§ How to complete this task: What lines of the data include the string "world"? Copy them all.

§ Provided material:

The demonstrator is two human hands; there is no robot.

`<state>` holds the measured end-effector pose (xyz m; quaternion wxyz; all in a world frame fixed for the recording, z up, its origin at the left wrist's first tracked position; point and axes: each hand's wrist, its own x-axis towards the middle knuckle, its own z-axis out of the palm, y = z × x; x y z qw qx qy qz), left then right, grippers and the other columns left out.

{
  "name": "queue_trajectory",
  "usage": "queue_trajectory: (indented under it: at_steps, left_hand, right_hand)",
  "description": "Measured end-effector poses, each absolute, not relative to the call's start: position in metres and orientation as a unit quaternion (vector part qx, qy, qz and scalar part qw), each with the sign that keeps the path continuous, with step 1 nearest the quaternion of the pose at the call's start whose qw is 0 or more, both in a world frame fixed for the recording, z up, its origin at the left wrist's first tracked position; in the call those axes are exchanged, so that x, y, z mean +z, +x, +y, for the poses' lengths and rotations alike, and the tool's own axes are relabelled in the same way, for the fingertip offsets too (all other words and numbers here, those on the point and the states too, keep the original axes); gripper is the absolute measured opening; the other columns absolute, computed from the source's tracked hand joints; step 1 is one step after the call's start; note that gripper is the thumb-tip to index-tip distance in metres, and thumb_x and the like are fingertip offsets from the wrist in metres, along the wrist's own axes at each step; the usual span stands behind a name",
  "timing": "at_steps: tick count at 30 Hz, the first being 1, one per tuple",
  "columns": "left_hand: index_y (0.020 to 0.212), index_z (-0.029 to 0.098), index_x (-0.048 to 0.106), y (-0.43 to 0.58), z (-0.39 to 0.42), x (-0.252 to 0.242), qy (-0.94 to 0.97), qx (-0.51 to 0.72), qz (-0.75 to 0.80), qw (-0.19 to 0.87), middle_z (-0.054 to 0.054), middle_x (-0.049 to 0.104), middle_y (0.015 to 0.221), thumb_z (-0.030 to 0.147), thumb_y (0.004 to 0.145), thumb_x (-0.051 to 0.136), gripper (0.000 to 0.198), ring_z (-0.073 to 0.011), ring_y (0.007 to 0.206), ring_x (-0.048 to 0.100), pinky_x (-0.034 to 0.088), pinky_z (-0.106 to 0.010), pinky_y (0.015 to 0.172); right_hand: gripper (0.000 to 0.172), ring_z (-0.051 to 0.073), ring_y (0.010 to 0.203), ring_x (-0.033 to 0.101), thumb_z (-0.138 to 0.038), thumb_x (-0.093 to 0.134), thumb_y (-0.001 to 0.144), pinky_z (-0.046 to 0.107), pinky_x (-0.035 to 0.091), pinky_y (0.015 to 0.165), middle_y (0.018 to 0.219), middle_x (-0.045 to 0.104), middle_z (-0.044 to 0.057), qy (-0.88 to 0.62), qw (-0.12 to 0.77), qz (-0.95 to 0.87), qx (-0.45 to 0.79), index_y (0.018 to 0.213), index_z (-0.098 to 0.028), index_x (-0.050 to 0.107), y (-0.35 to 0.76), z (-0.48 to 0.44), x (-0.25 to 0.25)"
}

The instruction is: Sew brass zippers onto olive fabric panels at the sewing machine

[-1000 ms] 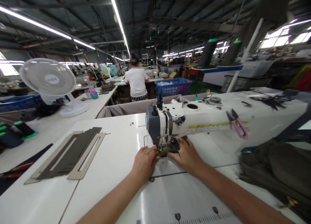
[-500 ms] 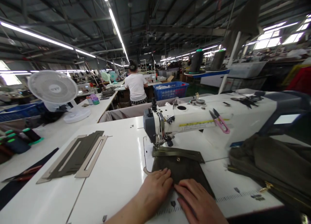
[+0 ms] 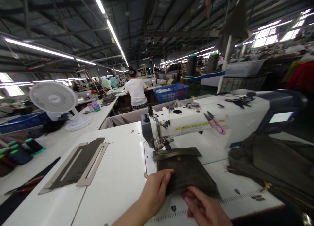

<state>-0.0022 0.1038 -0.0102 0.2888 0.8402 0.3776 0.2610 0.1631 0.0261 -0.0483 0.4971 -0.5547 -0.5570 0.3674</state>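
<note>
A dark olive fabric piece [image 3: 187, 173] with a small brass ring lies on the sewing machine's white bed. Along its far edge runs a flat olive strap [image 3: 179, 153], its left end beneath the machine's needle area [image 3: 158, 149]. My left hand [image 3: 154, 188] is closed on the fabric's left side, thumb and fingers together. At the near edge, my right hand [image 3: 206, 206] has curled, slightly blurred fingers gripping the cloth, which rises a little there. The fingertips under the cloth are hidden.
The white sewing machine [image 3: 211, 114] carries pink-handled snips [image 3: 216, 124]. Flat olive pieces and beige frames [image 3: 94, 167] lie to the left. A bundled olive garment [image 3: 270, 164] sits at right. A white fan [image 3: 54, 96] stands back left; a person in white [image 3: 136, 90] sits beyond.
Both hands have gone from lying flat on the fabric to gripping its left side and near edge. The near edge has lifted and bent. The view has shifted slightly.
</note>
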Motion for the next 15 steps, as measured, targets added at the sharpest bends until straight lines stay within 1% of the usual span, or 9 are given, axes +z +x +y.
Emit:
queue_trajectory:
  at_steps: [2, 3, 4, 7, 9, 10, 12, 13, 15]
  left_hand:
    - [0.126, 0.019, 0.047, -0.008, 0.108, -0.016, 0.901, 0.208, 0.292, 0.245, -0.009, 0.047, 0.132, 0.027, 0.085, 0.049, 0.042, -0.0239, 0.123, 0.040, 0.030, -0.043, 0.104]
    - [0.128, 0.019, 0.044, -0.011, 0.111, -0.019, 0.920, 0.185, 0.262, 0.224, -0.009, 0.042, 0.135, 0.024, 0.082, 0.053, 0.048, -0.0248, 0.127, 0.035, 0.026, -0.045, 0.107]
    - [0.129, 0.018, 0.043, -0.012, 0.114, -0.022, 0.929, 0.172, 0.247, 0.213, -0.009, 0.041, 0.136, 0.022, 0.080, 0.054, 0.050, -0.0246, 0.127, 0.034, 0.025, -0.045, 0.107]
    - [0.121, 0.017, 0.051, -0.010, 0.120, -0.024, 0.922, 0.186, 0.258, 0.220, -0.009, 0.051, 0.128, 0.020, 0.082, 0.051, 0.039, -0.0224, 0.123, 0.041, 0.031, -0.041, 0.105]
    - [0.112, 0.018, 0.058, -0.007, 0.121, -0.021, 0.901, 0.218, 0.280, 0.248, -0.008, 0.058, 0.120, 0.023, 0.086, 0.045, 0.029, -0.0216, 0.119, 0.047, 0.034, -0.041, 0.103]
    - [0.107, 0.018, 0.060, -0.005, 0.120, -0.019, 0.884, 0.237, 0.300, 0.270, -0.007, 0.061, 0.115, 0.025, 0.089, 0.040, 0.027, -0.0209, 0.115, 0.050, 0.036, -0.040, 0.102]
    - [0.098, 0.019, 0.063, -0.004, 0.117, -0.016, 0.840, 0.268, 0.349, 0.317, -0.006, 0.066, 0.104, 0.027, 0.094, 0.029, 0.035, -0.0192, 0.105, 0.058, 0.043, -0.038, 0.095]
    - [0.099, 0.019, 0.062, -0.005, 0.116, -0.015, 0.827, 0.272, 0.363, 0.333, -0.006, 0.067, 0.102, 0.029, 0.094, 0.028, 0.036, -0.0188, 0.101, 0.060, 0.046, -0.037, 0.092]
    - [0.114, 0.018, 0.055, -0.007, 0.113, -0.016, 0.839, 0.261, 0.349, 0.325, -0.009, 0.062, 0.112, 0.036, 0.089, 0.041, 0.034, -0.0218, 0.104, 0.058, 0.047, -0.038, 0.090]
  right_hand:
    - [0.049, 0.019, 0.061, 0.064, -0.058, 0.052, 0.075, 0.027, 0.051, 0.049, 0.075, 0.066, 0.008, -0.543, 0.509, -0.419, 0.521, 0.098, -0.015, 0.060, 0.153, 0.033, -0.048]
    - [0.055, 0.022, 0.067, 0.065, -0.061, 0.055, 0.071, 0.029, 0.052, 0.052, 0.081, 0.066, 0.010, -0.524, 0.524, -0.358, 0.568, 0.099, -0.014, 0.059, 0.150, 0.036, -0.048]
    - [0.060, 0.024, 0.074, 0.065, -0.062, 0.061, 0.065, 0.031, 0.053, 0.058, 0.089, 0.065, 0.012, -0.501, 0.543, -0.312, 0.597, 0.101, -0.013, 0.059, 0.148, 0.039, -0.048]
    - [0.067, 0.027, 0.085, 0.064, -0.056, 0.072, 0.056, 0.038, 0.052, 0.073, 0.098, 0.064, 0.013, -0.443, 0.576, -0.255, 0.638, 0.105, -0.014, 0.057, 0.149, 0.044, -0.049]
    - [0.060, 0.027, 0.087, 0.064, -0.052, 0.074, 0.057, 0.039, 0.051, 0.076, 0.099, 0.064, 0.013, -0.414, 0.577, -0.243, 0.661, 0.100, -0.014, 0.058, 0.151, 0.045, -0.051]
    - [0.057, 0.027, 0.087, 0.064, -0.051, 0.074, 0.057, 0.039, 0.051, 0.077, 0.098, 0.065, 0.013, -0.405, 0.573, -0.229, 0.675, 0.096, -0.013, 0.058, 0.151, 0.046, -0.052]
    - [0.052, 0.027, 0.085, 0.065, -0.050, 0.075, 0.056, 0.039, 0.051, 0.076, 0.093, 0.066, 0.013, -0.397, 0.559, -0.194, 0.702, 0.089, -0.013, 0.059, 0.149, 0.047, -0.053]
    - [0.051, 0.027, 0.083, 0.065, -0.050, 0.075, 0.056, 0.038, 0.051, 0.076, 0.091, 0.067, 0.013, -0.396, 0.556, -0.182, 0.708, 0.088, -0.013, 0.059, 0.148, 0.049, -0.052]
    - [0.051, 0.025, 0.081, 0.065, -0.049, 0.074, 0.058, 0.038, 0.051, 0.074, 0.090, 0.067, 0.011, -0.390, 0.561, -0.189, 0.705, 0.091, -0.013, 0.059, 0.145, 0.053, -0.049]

§ Completed exercise:
`<state>` holds the measured end-effector pose (xyz m; quaternion wxyz; all in a world frame fixed for the recording, z up, its origin at the left wrist's first tracked position; point and axes: each hand's wrist, its own x-axis towards the middle knuckle, its own z-axis out of the palm, y = z × x; x y z qw qx qy qz), left then right, grippers and the other columns left out.
  "description": "Measured end-effector poses, each absolute, not relative to the call's start: position in metres and orientation as a unit quaternion (vector part qx, qy, qz and scalar part qw), each with the sign that keeps the path continuous, with step 1 nearest the quaternion of the pose at the call's start whose qw is 0 or more, both in a world frame fixed for the recording, z up, its origin at the left wrist's first tracked position; in the call those axes are exchanged, so that x, y, z mean +z, +x, +y, for the poses' lengths and rotations alike, and the tool's own axes are relabelled in the same way, for the fingertip offsets too (all other words and numbers here, those on the point and the states too, keep the original axes); gripper is the absolute measured opening; the other columns absolute, computed from the source's tracked hand joints; step 1 is one step after the call's start; note that gripper is the thumb-tip to index-tip distance in metres, and thumb_x and the like are fingertip offsets from the wrist in metres, along the wrist's own axes at each step; the usual span stands behind a name",

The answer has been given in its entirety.